Integrated behavior tree – larger system (more than 1000 requirements)

The first industry trials to test the feasibility of the method and refine its capability were conducted in 2002. Over the last three years, a number of systematic industry trials on large-scale defense, transportation, and enterprise systems have been conducted. This work has established that the method scales to systems with large numbers of requirements but also that it is important to use tool support in order to efficiently navigate and edit the resultant large integrated views of graphical data. On average, over a number of projects, 130 confirmed major defects per 1000 requirements have consistently been found after normal reviews and corrections have been made. With less mature requirements sets, much higher defect rates have been observed.

== Advantages ==
As a behavior modeling representation, behavior trees have a number of significant benefits and advantages:
- They employ a well-defined and effective strategy for dealing with requirement complexity, particularly where the initial needs of a system are expressed using hundreds or thousands of requirements written in natural language. This significantly reduces the risk on large-scale projects.
- By rigorously translating then integrating requirements at the earliest possible time, they provide a more effective means for uncovering requirement defects than competing methods.
- They employ a single, simple notation for analysis, specification, and to represent the behavior design of a system.
- They represent the system behavior as an executable integrated whole.
- They build the behavior of a system out of its functional requirements in a directly traceable way, which aids verification and validation.

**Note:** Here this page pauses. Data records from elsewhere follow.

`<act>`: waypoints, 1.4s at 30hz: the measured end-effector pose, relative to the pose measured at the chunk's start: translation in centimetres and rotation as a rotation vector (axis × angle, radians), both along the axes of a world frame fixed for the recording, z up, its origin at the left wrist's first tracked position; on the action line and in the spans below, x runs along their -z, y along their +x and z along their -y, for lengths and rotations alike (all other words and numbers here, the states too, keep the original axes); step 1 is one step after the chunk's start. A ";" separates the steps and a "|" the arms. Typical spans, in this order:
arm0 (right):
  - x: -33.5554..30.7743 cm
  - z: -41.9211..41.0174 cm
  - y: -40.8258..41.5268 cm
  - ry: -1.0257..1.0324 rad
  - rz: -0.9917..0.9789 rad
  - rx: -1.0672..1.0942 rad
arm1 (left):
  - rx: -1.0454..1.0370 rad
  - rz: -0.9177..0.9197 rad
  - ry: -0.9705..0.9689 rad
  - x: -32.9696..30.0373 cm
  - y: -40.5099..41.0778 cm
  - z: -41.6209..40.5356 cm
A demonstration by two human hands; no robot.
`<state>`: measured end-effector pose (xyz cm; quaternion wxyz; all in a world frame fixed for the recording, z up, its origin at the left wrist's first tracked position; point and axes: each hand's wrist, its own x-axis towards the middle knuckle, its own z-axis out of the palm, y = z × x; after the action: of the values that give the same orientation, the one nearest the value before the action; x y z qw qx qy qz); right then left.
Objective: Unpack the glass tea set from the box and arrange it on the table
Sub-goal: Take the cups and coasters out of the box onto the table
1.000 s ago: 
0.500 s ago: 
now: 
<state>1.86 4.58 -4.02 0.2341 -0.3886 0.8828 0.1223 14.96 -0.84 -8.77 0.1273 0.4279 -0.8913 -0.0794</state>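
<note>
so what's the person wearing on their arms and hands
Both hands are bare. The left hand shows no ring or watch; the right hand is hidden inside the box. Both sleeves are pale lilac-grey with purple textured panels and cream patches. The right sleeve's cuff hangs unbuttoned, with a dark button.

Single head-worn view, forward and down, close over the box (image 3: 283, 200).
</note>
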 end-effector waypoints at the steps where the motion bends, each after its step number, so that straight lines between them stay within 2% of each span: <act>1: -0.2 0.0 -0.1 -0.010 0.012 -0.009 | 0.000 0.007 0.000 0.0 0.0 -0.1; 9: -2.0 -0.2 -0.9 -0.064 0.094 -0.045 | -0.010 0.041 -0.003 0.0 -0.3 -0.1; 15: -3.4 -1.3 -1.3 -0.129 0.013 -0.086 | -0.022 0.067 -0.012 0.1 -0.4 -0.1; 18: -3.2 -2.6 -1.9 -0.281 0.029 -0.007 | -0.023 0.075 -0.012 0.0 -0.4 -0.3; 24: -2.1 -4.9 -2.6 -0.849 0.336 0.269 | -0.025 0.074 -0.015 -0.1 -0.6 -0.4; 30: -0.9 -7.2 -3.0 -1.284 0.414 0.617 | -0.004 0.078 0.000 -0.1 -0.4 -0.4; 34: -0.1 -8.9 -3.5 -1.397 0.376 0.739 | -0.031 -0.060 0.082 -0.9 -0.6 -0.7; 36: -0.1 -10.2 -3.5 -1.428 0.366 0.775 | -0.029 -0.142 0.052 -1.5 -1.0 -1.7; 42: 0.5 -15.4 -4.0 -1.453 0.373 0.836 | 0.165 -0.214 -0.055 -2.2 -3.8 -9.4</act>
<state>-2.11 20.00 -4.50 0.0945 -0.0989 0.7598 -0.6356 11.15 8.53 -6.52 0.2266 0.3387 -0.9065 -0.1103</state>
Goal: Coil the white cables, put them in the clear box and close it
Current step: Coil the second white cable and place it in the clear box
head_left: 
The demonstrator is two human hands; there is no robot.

- They can be understood by stakeholders without the need for formal methods training. By strictly retaining the vocabulary of the original requirements, this eases the burden of understanding.
- They have a formal semantics, they support concurrency, they are executable, and they can be simulated, model checked, and used to undertake failure mode and effects analysis.
- They can be used equally well to model human processes, to analyze contracts, to represent forensic information, to represent biological systems, and many other applications. In each case, they deliver the same benefits in terms of managing complexity and seeing things as a whole. They can also be used for safety critical systems, embedded systems, and real-time systems.